In Singapore this year, November 5 to 13, the Asian-South Pacific Congress on Evangelism will emerge as the first regional follow-up to the 1966 World Congress on Evangelism, held in Berlin.

Why did Billy Graham and other initiators select Asia for this first regional evangelism congress? A number of reasons are apparent:

1. Asian delegates to the World Congress on Evangelism expressed their desire to have a regional congress. Since then the desire has grown among church leaders throughout Asia.

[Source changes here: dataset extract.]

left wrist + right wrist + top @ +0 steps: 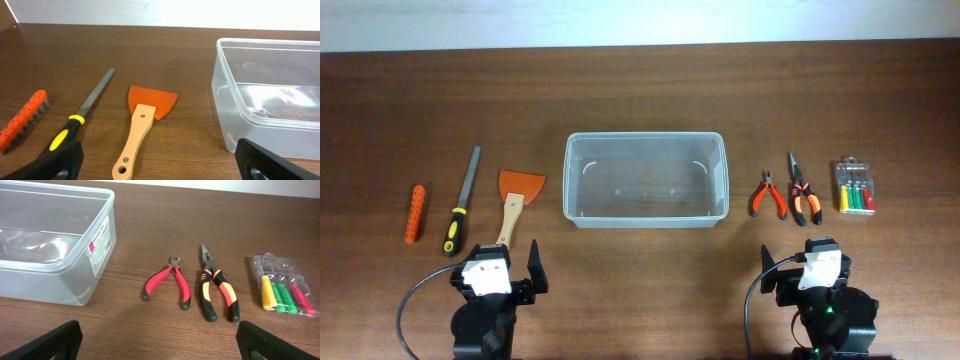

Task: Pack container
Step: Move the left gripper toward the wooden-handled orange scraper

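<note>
The clear plastic container [646,180] stands empty at the table's middle; it also shows in the left wrist view [270,95] and the right wrist view [50,245]. Left of it lie an orange-bladed scraper with a wooden handle [514,205] [142,125], a file with a yellow-black handle [461,203] [82,117] and an orange perforated tool [414,212] [22,120]. Right of it lie red cutters [768,195] [170,282], orange-black long-nose pliers [801,192] [216,290] and a clear case of coloured screwdrivers [853,187] [282,285]. My left gripper [505,272] [160,165] and right gripper [810,270] [160,342] are open and empty near the front edge.
The brown wooden table [640,90] reaches a pale wall at the back. Both arm bases sit at the front edge, left and right.
</note>
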You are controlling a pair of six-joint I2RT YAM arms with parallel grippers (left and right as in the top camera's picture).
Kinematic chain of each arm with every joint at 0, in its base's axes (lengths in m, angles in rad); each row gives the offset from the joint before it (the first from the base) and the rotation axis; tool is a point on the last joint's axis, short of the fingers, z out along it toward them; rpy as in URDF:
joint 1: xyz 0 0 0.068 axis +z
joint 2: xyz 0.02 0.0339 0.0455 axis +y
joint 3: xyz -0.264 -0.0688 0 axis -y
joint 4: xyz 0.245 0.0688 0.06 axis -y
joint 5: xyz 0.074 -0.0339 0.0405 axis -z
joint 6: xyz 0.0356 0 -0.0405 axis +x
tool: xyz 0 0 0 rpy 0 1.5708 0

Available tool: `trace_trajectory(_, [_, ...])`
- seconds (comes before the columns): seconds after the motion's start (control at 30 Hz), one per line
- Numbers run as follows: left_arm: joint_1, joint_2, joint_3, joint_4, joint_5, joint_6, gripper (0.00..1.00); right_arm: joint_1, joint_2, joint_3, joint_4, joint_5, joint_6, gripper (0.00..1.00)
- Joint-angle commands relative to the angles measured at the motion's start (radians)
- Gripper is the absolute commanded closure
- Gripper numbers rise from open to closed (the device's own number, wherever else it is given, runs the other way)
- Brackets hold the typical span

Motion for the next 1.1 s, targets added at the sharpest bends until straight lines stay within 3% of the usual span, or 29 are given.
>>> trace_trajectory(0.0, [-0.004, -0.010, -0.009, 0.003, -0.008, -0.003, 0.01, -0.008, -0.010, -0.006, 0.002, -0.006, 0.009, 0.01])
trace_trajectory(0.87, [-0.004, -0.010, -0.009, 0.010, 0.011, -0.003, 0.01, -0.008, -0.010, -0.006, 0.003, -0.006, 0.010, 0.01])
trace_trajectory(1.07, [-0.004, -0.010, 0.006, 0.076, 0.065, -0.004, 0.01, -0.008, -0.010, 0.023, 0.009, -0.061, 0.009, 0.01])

2. Three-fourths of the world’s population is in Asia. To the concerned Christian, this means above all that the Christian community in Asia is faced with the greatest missionary challenge of today. “Christ Seeks Asia”—this is the theme of the November congress. The Rt. Rev. Dr. Chandu Ray of Pakistan, one of the congress planners, has said: “In Berlin the dominant feeling was unity in the task of evangelism.… We cannot postpone the translation of the Berlin aims.”

Of special note is the rapidly burgeoning youth population. Recent statistics show that nearly 80 per cent of the people from as far west as Pakistan to Japan in the east are under forty. This region of very old cultures has become phenomenally young. In 1980, according to current projections, Asian countries, excluding mainland China and Japan, will have 513 million young people between the ages of six and twenty-one. Many will not be in school and will not have jobs.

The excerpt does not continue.